Day 5 - The Wharf at Audlem, the start of 7 mile walk along the canal to Market Drayton. The walk takes in the flight of 12 locks at Audlem and a further 5 locks at Alderley en route.
Alternatively  Dorothy Clive Garden. The garden’s initial creation lay in Colonel Harry Clive’s wartime decision of 1940, to provide his ailing wife - Dorothy - with a ‘series of interesting walks’ as she battled with Parkinson’s disease. Unfortunately Dorothy died in 1942 but Colonel Clive continued work throughout the 1940’s and 1950’s, especially in The Quarry Garden which covers approximately 2 acres.

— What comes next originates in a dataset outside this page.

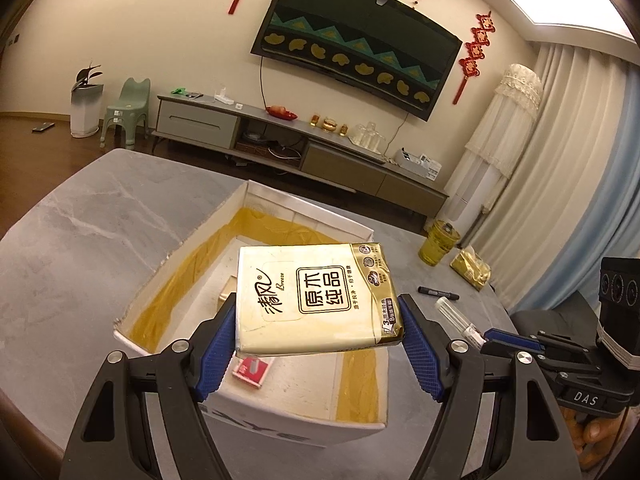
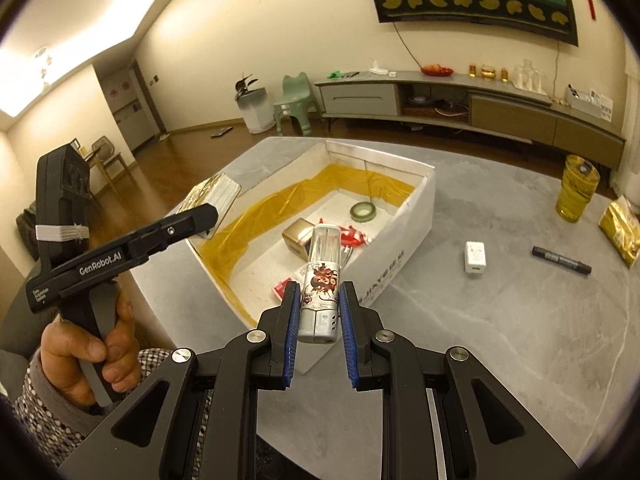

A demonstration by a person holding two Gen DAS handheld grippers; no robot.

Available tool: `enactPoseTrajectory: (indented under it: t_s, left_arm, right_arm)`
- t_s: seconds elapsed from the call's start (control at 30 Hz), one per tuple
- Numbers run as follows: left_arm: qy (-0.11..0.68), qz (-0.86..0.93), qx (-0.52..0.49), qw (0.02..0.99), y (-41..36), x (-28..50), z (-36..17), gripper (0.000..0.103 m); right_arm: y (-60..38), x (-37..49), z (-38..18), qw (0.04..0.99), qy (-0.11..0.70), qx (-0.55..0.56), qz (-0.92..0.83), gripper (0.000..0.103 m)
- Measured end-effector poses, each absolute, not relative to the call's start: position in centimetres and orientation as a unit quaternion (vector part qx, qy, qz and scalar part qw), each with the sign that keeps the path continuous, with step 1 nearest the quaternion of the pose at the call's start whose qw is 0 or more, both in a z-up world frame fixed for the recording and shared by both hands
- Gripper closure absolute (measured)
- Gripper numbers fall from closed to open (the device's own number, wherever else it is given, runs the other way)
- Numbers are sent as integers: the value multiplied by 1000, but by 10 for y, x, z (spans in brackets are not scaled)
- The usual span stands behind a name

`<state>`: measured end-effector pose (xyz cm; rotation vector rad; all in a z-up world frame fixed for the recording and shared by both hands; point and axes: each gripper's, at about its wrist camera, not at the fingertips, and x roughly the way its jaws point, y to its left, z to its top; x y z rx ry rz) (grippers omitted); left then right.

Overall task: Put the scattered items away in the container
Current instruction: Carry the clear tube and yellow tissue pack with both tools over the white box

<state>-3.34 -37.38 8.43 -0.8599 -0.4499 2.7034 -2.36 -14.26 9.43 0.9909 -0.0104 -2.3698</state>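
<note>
Above the near end of the white box (image 1: 280,408), the left gripper (image 1: 316,344) grasps a cream tissue pack (image 1: 312,300) between its blue pads, and the pack hangs over the open box. In the right wrist view, the right gripper (image 2: 319,332) is clenched on a clear cotton swab tube (image 2: 322,276), which points away over the near rim of the box (image 2: 416,216). Inside the box lie a roll of green tape (image 2: 363,211), a small gold cube box (image 2: 298,236), a red wrapper (image 2: 354,237) and a red card (image 2: 285,289). On the grey table (image 2: 500,320), to the right of the box, rest a white charger (image 2: 475,259) and a black marker (image 2: 561,260), apart from each other. Farther right stand a yellow glass (image 2: 578,188) and a gold packet (image 2: 622,232) near the table edge. A hand (image 2: 88,344) at the left holds the handle of the left gripper.
</note>
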Motion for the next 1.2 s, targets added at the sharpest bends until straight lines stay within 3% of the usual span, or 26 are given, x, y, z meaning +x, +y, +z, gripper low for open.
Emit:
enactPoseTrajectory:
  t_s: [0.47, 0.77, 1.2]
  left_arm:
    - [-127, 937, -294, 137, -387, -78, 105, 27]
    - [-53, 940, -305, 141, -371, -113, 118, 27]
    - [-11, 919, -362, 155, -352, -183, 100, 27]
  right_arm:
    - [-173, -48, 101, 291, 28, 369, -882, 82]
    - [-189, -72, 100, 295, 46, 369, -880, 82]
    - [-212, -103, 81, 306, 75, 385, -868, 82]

Market Drayton has been the home of gingerbread for the last 200 years. The half-timbered and red brick buildings in the town centre are dominated by the beautiful 14th century church which is built from local sandstone. Here you will find the tomb of Thomas and Elizabeth Bulkeley distant relatives of 3 presidents of the United States; Calvin Coolidge, George Bush and George W Bush. The church sits on top of a steep slope known locally as Phoenix Bank and its wooden doors date back to the 12th century. At the centre of the town lies the Buttercross, a lovely stone portico built in 1824 to act as cover for the local market stalls. The old town fire bell still hangs from the Buttercross in memorial to the fire that started in a local bakers shop in 1651 and almost destroyed the town. The town's most famous son, Clive of India, gave the French a culinary lesson. His "little pies" won the Guinness Best Pub Food Award. In later life he went on to defeat the French and thus secured the spice routes for the British Empire. It is believed that he is responsible for bringing ginger spice to the town.
 
Day 6 - Stratford-upon-Avon, a market town with more than 800 years of history which contains many buildings that would have been familiar to Shakespeare.

Simply Groups reserve the right to make minor changes to the itinerary due to circumstances beyond our control.